Mobile App Platforms Play Essential Role in Capturing User Attention
The application economy is transforming the enterprise as we know it. An App Annie study predicts that the global app economy will create annual revenues climbing to $101 billion by 2020. That figure is estimated to rest at $41.5 billion for 2016, meaning the market will likely double its value before 2020. What’s more, this growth comes from across a wide range of industries, with organizations from the financial services, retail and public sectors all getting involved in app development, VentureBeat reported. This focus on apps can be a game changer for the enterprise. However, keeping up with the demand for mobile applications can put a huge development burden on IT teams, and organizations must be prepared to adapt if they want to truly empower the mobile user.
Responding to an app-centric world
eMarketer found that approximately 85.7 percent of time spent on smartphones is spent using apps. That compares to just 14.3 percent of time devoted to activity on the mobile web. Usage patterns have spoken—people tend to prefer apps for their accessibility, immersion and capabilities when compared to the mobile web. What does this mean in the enterprise?
“We’ve gone from consumerization to full-on digital transformation.”
The consumerization of IT has been a talking point for a few years now, so much so that it is no longer a buzzword. The reason is simple—we’ve gone from consumerization to full-on digital transformation. Mobile devices have become pervasive to the point that organizations aren’t just being asked to support email and basic collaboration for mobile users. Instead, workers are demanding full access to business tools with equal quality regardless of the device they are using. The modern enterprise faces incredible pressure to adapt all of its processes and procedures around digital technologies, something that requires innovative mobile app platforms to help companies keep up with demand.
The challenge here is that consumerization hasn’t disappeared. Instead, it has been folded up into the idea of digital transformation. If the consumerization of IT movement was marked by users demanding some degree of ownership over their technology decisions and expecting greater responsiveness from IT teams, digital transformation takes those requirements to another level. This has fueled an app-centric world in which businesses are expected to be able to say, “We have an app for that,” when asked for just about any solution. If you don’t already have an app for that, you need to be ready to make one, and that’s where mobile app platforms come into play.
From consumerization to transformation
Consumerizing IT often boiled down to offering an illusion of choice to satisfy business users’ demands for apps that met their specific needs. In many cases, this led to the creation of service catalogs where companies housed approved apps that workers could pick and choose from to get the job done. Mobile app platforms take this principle to another level, allowing for true digital transformation.
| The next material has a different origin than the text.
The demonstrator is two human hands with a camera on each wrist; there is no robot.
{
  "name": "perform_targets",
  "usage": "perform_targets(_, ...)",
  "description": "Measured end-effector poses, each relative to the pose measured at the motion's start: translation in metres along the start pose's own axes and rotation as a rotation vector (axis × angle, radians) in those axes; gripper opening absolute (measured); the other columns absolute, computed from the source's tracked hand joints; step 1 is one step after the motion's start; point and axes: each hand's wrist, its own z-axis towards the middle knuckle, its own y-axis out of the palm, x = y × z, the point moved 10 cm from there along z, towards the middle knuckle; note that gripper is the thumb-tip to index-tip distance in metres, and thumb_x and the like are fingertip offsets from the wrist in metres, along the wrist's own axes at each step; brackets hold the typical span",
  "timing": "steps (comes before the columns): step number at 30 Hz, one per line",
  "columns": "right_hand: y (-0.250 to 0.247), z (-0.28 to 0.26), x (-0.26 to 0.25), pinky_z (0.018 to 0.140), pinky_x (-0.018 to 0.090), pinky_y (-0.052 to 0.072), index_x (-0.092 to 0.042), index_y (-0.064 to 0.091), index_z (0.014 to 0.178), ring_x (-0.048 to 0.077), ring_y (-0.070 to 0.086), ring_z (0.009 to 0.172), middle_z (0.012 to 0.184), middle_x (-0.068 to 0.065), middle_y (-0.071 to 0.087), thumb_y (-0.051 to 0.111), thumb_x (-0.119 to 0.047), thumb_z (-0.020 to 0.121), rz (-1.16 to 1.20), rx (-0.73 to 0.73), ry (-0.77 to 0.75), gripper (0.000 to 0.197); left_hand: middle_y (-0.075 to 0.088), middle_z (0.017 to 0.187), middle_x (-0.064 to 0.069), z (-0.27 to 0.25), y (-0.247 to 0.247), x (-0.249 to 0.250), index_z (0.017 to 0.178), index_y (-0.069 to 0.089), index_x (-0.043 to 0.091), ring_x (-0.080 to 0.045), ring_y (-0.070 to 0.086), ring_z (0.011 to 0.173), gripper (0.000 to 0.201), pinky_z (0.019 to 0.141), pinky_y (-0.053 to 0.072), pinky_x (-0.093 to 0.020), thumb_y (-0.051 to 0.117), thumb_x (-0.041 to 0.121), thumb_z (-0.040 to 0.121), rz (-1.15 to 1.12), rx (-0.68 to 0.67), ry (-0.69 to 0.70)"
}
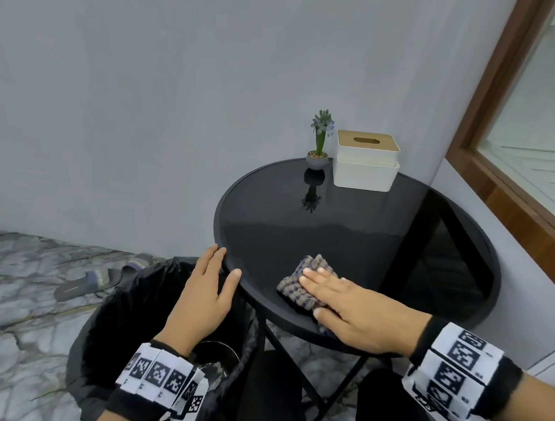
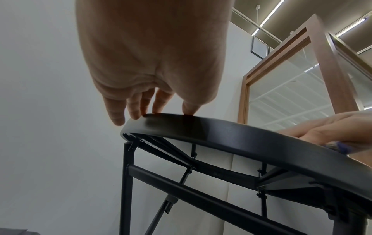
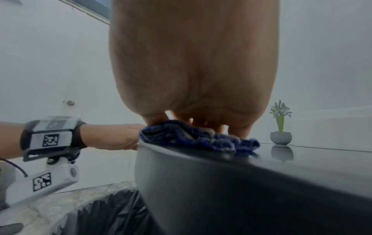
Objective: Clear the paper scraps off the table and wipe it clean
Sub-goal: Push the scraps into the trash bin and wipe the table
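Two flat hands: right hand (image 1: 351, 311) pressing one cloth (image 1: 303, 283) on one table (image 1: 367, 237), left hand (image 1: 205, 292) on its rim, above one bin (image 1: 121, 324).

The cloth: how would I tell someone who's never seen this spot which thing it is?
Find the round black glass table in the corner. At its near edge the right hand presses flat on a crumpled cloth. It is the only soft, checked thing there; the white tissue box and potted plant stand at the far side.
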Motion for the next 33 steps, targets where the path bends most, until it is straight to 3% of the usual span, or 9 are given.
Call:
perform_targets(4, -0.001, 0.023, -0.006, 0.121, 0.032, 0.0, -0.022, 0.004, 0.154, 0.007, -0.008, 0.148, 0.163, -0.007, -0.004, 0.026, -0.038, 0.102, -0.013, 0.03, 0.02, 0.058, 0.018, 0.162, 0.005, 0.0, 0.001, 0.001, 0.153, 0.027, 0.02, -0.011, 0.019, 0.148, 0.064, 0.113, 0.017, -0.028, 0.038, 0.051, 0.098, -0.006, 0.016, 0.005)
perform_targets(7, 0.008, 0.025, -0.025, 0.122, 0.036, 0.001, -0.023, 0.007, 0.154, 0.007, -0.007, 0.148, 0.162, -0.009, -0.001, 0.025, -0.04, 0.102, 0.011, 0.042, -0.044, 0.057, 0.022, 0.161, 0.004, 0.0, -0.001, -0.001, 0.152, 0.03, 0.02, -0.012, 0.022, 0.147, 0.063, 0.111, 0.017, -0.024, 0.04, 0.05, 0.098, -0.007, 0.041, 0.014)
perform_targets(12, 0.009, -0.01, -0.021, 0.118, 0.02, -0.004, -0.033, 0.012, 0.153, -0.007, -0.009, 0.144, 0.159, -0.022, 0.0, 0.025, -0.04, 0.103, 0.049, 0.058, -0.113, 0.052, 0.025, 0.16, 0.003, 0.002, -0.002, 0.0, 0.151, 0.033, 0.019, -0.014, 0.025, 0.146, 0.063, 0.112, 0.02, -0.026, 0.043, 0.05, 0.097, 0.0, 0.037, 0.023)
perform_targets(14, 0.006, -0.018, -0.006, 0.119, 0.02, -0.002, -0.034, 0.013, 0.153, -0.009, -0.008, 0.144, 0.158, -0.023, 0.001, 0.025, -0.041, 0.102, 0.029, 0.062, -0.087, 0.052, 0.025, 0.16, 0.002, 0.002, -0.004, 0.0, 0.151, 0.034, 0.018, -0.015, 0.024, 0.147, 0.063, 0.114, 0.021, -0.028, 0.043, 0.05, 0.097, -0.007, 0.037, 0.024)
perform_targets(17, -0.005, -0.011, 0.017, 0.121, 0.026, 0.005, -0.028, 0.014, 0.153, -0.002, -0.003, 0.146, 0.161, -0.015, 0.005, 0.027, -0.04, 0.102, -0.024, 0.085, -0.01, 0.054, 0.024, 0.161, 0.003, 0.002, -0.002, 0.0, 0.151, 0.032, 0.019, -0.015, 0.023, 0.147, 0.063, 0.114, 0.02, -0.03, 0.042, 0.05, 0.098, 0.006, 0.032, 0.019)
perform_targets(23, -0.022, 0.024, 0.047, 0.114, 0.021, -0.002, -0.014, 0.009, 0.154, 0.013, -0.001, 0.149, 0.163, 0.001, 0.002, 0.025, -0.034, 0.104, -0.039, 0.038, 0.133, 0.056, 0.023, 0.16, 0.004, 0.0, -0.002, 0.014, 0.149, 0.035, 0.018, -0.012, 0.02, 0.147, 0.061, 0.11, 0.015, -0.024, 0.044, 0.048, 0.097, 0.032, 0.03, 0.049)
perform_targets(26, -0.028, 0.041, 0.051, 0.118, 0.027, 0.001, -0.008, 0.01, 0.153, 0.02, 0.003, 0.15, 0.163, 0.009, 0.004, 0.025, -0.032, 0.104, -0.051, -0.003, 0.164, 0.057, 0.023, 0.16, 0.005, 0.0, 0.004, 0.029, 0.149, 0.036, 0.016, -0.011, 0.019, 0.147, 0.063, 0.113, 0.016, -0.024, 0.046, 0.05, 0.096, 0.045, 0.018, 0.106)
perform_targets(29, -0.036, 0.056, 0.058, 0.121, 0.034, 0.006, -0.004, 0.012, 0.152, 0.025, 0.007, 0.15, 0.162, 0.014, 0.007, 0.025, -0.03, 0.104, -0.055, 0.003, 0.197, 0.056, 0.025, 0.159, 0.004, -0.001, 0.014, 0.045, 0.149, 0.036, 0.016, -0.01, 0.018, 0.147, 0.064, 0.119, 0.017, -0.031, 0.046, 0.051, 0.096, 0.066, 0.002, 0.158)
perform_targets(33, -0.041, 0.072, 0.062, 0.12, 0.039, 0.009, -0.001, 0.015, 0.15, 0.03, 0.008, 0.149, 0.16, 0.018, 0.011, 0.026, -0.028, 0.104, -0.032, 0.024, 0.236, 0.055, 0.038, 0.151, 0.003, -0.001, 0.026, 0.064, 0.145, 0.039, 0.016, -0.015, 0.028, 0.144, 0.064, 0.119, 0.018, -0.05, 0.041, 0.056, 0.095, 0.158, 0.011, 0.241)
An application development platform will:
- Bring together data from a variety of apps and services under a central platform umbrella so it can be shared between users and services housed within the ecosystem
- Incorporate pre-built tools and low-code modules to empower non-tech users to develop their own solutions based on the infrastructure and operating system frameworks supported by the platform
- Allow for device-agnostic app development by default to simplify development and deployment tasks
- Automate documentation of data workflows and app processes within the platform for auditing and regulatory purposes
When these features come together, organizations can establish app ecosystems in which users don’t only have choice, but also have the ability to solve their own problems using low-code tools. The implications here are fairly significant—IT manages and oversees the platform itself, setting rules and regulations to keep data safe, but business users can create the solutions they want to get the job done. This ecosystem is effectively a candy store for an app-hungry enterprise workforce, and business process management (BPM) software takes the functionality to another level.
Adding BPM to the low-code platform framework
“BPM serves as a skeletal system upon which the body of an app ecosystem is built.”
Digital transformation isn’t achieved by letting users run diverse apps on whatever device they feel like using. This level of app penetration is a step in the right direction, but it can easily become problematic. Businesses need some form of structure to unify these apps and align them with process roadmaps that guide operations. This is where BPM tools that are built into the app platform become invaluable.
BPM software has long helped companies structure, standardize and automate their processes. Add that functionality to app creation, and users can effectively build their apps around specific process requirements. BPM serves as a skeletal system upon which the body of an app ecosystem is built. All told, app platforms are empowering the mobile workforce to drive digital transformation through intelligent development in the hands of business users.